You can try, but there is no “priority” tier for inference of fine-tuning AI models (and in the pricing page, no header above the fine-tuning section to select a discount other than for batch). It is a “safe” parameter to attempt, as it will fall back if the tier upgrade cannot be delivered.
The Responses API response object will tell you (without you needing to go to the “usage” page to see no “model | priority” delivered) it was of no use, such as this just returned for me against a fine-tuning model call with image input and "service_tier": "priority" hard-coded in:
'service_tier': 'default'
Fine-tuning AI models also take a while to ‘cold start’. The second request is likely not from any caching, but because the dormant model is made ready for use. You can get the same latency behavior with “hello” to a disused fine-tuning AI model.

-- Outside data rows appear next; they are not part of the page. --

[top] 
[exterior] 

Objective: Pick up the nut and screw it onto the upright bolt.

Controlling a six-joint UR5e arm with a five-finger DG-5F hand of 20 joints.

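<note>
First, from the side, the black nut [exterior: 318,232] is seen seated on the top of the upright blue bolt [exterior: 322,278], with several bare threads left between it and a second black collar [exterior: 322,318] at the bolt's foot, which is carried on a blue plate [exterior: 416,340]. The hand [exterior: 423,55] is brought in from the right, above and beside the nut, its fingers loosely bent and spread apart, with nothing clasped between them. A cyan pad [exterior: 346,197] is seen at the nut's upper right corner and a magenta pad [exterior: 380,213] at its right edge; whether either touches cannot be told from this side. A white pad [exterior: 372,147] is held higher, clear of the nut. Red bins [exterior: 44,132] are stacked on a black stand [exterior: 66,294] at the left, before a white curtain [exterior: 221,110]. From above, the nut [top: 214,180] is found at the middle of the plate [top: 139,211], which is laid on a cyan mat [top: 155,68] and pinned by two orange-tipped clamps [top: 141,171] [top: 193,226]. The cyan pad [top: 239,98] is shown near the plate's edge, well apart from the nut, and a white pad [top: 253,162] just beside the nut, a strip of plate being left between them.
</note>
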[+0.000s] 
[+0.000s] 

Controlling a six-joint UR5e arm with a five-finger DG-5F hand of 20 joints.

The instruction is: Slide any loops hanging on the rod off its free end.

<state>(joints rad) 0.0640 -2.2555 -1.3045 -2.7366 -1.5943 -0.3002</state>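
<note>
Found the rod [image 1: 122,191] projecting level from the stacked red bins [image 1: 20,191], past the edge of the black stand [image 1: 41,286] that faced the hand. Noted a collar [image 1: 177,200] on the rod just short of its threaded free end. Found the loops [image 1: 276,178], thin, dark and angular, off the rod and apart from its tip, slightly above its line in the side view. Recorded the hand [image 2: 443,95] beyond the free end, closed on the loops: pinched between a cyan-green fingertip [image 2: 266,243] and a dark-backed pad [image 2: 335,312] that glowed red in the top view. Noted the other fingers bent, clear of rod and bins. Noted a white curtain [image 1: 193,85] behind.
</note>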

Do you really need chat.completions for image analysis? Unless you are developing an actual chat with multiple message exchanges between the user and a chatbot, you are better off using the POST responses endpoint, which is faster and consumes way less tokens even with image processing.
The exact same tokenized data can be sent and received by either Responses or Chat Completions. Vision is no different, except by malfunction.
Responses is likely to be slower, especially in the case of not needing a chat state persisted server-side: a larger network payload returned, and essentially an edge service that runs API calls against the models for you with its own internal tools available.
From personal experience, we had an image analysis agent that was using chat.completions and each request consumed about 30,000 tokens.
We swapped that for the responses endpoint with store: false and same prompts, and tokens dropped to about 1,500 per request and the response time was noticeably faster.
I believe the reason chat.completions was being used in the first place was simply due to incorrect guidance from tutorials on the internet that one of our team members followed, since there was no need to persist anything between requests (every request had a one-shot purpose and that chat would never be revisited again). Not saying that’s OP’s case, but could help someone coming across this thread.
@caiosm1005 I’m using gpt-4.1 fine tuned model, it doesn’t support responses api, I tried. I’m not even sure if any fine tuned model can be used with reponses API. Maybe gpt-4o?
Anyway GPT-5 works fine with responses api but im not confident going to production with a model that’s not fine tuned, and i’m not confident using old models like gpt-4o. And also responses API with gpt-5 and store=false and structured output is slower than a fine tuned model
A fine tuned model first request is 24s, second request is 6s, I was not able to get gpt-5 below 24 seconds. The responses were great though but I just can’t go to production with a model that’s not fine tuned.
@aprendendo.next I tried, not sure if it makes any difference, I mean the first request is slow and the second request is fast regardless, no speed difference but I added that flag anyway.
@_j I just ended up using the chat completion api as I already have but thanks to you, I now have a scheduled task that runs every 5 minutes to keep the fine tuned model warm, I think it dies after 5 minutes. so you told me, it has a cold start and now I addressed that. Thank you.